## Task details
Would you write out the data below exactly, with every line intact?

## Input data
================

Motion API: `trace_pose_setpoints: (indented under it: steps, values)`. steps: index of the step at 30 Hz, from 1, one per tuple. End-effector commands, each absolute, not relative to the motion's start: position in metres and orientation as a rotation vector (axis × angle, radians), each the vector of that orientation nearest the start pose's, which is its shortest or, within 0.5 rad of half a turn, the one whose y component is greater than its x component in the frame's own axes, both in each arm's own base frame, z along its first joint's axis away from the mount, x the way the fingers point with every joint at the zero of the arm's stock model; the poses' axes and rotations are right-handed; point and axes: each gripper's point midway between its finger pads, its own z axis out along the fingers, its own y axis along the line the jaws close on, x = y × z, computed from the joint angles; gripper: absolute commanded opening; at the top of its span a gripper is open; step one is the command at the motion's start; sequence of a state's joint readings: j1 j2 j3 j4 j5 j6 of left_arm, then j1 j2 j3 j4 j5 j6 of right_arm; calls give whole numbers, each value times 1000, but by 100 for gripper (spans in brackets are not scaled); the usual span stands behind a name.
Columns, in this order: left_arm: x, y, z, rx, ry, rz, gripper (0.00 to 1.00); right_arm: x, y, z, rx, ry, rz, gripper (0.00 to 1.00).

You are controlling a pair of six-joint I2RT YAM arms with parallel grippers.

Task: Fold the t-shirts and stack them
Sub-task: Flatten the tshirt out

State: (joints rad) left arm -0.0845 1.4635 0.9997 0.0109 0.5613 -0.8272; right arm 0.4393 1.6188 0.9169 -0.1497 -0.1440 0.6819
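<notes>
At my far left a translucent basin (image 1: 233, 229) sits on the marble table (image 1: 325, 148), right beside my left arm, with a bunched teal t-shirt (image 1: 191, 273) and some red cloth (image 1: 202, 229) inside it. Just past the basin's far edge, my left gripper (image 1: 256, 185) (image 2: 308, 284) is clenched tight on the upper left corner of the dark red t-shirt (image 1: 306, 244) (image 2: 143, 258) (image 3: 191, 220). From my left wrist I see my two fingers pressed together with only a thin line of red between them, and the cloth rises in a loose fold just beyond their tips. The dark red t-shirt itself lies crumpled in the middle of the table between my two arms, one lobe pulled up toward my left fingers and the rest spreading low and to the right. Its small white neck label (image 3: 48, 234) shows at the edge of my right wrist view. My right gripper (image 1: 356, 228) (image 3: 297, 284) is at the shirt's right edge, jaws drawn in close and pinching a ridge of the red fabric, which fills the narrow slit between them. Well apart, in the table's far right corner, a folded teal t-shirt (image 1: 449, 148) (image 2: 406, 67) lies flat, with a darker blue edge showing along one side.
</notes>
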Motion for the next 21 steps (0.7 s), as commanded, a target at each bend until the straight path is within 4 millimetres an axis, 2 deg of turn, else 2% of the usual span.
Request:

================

## Result for this task
Motion API: `trace_pose_setpoints: (indented under it: steps, values)`. steps: index of the step at 30 Hz, from 1, one per tuple. End-effector commands, each absolute, not relative to the motion's start: position in metres and orientation as a rotation vector (axis × angle, radians), each the vector of that orientation nearest the start pose's, which is its shortest or, within 0.5 rad of half a turn, the one whose y component is greater than its x component in the frame's own axes, both in each arm's own base frame, z along its first joint's axis away from the mount, x the way the fingers point with every joint at the zero of the arm's stock model; the poses' axes and rotations are right-handed; point and axes: each gripper's point midway between its finger pads, its own z axis out along the fingers, its own y axis along the line the jaws close on, x = y × z, computed from the joint angles; gripper: absolute commanded opening; at the top of its span a gripper is open; step one is the command at the motion's start; sequence of a state's joint readings: j1 j2 j3 j4 j5 j6 of left_arm, then j1 j2 j3 j4 j5 j6 of right_arm; calls give whole numbers, each value times 1000, but by 100 for gripper (spans in brackets are not scaled); the usual span stands behind a name.
Columns, in this order: left_arm: x, y, z, rx, ry, rz, gripper (0.00 to 1.00); right_arm: x, y, z, rx, ry, rz, gripper (0.00 to 1.00).

You are controlling a pair of six-joint I2RT YAM arms with parallel grippers.

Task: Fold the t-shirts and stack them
Sub-task: Flatten the tshirt out

State: (joints rad) left arm -0.0845 1.4635 0.9997 0.0109 0.5613 -0.8272; right arm 0.4393 1.6188 0.9169 -0.1497 -0.1440 0.6819
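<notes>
At my far left a translucent basin (image 1: 233, 229) sits on the marble table (image 1: 325, 148), right beside my left arm, with a bunched teal t-shirt (image 1: 191, 273) and some red cloth (image 1: 202, 229) inside it. Just past the basin's far edge, my left gripper (image 1: 256, 185) (image 2: 308, 284) is clenched tight on the upper left corner of the dark red t-shirt (image 1: 306, 244) (image 2: 143, 258) (image 3: 191, 220). From my left wrist I see my two fingers pressed together with only a thin line of red between them, and the cloth rises in a loose fold just beyond their tips. The dark red t-shirt itself lies crumpled in the middle of the table between my two arms, one lobe pulled up toward my left fingers and the rest spreading low and to the right. Its small white neck label (image 3: 48, 234) shows at the edge of my right wrist view. My right gripper (image 1: 356, 228) (image 3: 297, 284) is at the shirt's right edge, jaws drawn in close and pinching a ridge of the red fabric, which fills the narrow slit between them. Well apart, in the table's far right corner, a folded teal t-shirt (image 1: 449, 148) (image 2: 406, 67) lies flat, with a darker blue edge showing along one side.
</notes>
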Motion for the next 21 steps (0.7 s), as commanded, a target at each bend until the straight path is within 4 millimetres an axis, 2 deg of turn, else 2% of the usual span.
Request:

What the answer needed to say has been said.